BEGIN Exercise data

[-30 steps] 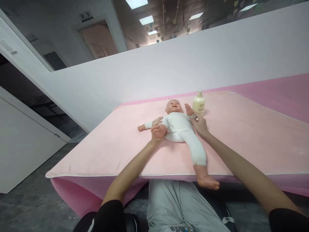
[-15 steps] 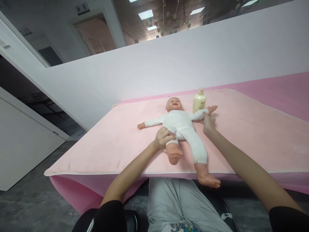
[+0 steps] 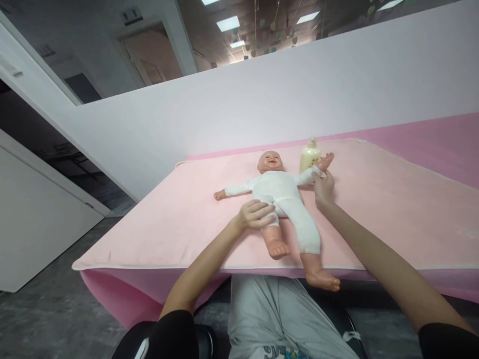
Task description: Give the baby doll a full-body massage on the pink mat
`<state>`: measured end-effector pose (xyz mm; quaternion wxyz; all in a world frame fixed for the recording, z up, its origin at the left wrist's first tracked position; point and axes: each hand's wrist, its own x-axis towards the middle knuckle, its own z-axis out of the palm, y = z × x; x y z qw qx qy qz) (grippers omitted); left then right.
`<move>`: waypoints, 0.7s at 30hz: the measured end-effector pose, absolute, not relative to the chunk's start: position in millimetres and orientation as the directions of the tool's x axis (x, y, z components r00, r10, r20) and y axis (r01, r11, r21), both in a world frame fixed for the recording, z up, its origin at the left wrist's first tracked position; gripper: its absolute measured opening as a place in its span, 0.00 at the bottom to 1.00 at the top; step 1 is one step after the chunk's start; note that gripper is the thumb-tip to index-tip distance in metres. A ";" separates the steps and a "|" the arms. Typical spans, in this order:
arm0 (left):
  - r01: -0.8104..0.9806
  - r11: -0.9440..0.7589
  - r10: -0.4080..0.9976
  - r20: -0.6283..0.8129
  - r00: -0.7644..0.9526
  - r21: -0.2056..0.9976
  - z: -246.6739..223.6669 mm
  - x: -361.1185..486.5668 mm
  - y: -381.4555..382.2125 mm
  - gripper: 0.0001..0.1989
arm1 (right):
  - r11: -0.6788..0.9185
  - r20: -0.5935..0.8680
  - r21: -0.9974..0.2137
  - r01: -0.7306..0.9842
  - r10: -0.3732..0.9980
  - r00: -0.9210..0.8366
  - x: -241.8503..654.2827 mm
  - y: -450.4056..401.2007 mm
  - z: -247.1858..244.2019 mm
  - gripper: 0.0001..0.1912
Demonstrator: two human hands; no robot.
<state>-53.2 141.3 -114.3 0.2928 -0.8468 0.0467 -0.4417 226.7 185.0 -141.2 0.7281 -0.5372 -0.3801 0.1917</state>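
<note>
A baby doll [image 3: 275, 185] with a white cloth body and bare plastic head, hands and feet lies on its back, head toward the wall. My left hand [image 3: 256, 214] lies over the thigh of the leg on the left, its fingers wrapped across the cloth and its thumb hidden. My right hand [image 3: 324, 188] is closed around the forearm of the arm on the right, just below the doll's wrist. That doll hand is raised off the towel, partly in front of a pale yellow pump bottle [image 3: 307, 157]. The other leg's foot hangs past the table edge.
A peach towel [image 3: 168, 219] with a white border covers the table, over a pink cloth [image 3: 112, 294]. Behind stands a white partition wall [image 3: 243, 109] with a window above. At the left is a white door panel [image 3: 45, 219].
The doll's leg under my left hand has lowered and swung slightly right, and my left fingers lie flatter across it. In my right hand, the doll's forearm has tilted upward.
</note>
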 end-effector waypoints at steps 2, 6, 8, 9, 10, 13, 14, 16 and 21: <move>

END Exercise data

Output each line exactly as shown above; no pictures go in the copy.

Exercise response:
[-30 steps] 
[-15 steps] 
[+0 steps] 
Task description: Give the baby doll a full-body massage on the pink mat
`<state>`: measured end-effector pose (xyz mm; quaternion wxyz; all in a world frame fixed for the recording, z up, its origin at the left wrist's first tracked position; point and axes: each hand's wrist, its own x-axis towards the middle knuckle, its own z-axis out of the palm, y = z × x; x y z qw qx qy qz) (grippers omitted); left then right.
`<move>`: waypoints, 0.7s at 30hz: the measured end-effector pose, absolute, not relative to the chunk's start: position in millimetres and orientation as the directions of the tool's x axis (x, y, z components r00, r10, r20) and y axis (r01, r11, r21), both in a world frame fixed for the recording, z up, its origin at the left wrist's first tracked position; gripper: its absolute measured opening as a place in its span, 0.00 at the bottom to 1.00 at the top; step 1 is one step after the chunk's start; note that gripper is the thumb-tip to index-tip distance in metres. A ";" separates the steps and a "|" the arms. Typical spans, in this order:
arm0 (left):
  - r01: -0.8104..0.9806
  - r11: -0.9440..0.7589
  - r10: -0.4080..0.9976
  - r20: -0.6283..0.8129
  - r00: -0.7644..0.9526
  - r21: -0.2056..0.9976
  - z: -246.6739..223.6669 mm
  - x: -361.1185..486.5668 mm
  - y: -381.4555..382.2125 mm
  - gripper: 0.0001..0.1989
arm1 (right):
  - r11: -0.6788..0.9185
  - r20: -0.5935..0.8680
  - r21: -0.9974..0.2137
  - r01: -0.7306..0.9842
  - r10: -0.3732..0.9980
  - r00: -0.9210..0.8366
  - x: -241.8503..654.2827 mm
  - y: -450.4056..401.2007 mm
  - z: -247.1858..244.2019 mm
  - gripper: 0.0001..0.1912
Demonstrator: two human hands; no robot.
<state>-53.2 141.3 -114.3 0.2928 -0.8468 0.0467 -0.4417 226.7 185.0 -141.2 0.7281 -0.5372 -0.3801 0.1917</state>
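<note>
A baby doll [image 3: 275, 185] with a white cloth body and bare plastic head, hands and feet lies on its back, head toward the wall. My left hand [image 3: 256, 214] lies over the thigh of the leg on the left, its fingers wrapped across the cloth and its thumb hidden. My right hand [image 3: 324, 188] is closed around the forearm of the arm on the right, just below the doll's wrist. That doll hand is raised off the towel, partly in front of a pale yellow pump bottle [image 3: 307, 157]. The other leg's foot hangs past the table edge.
A peach towel [image 3: 168, 219] with a white border covers the table, over a pink cloth [image 3: 112, 294]. Behind stands a white partition wall [image 3: 243, 109] with a window above. At the left is a white door panel [image 3: 45, 219].
The doll's leg under my left hand has lowered and swung slightly right, and my left fingers lie flatter across it. In my right hand, the doll's forearm has tilted upward.
</note>
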 end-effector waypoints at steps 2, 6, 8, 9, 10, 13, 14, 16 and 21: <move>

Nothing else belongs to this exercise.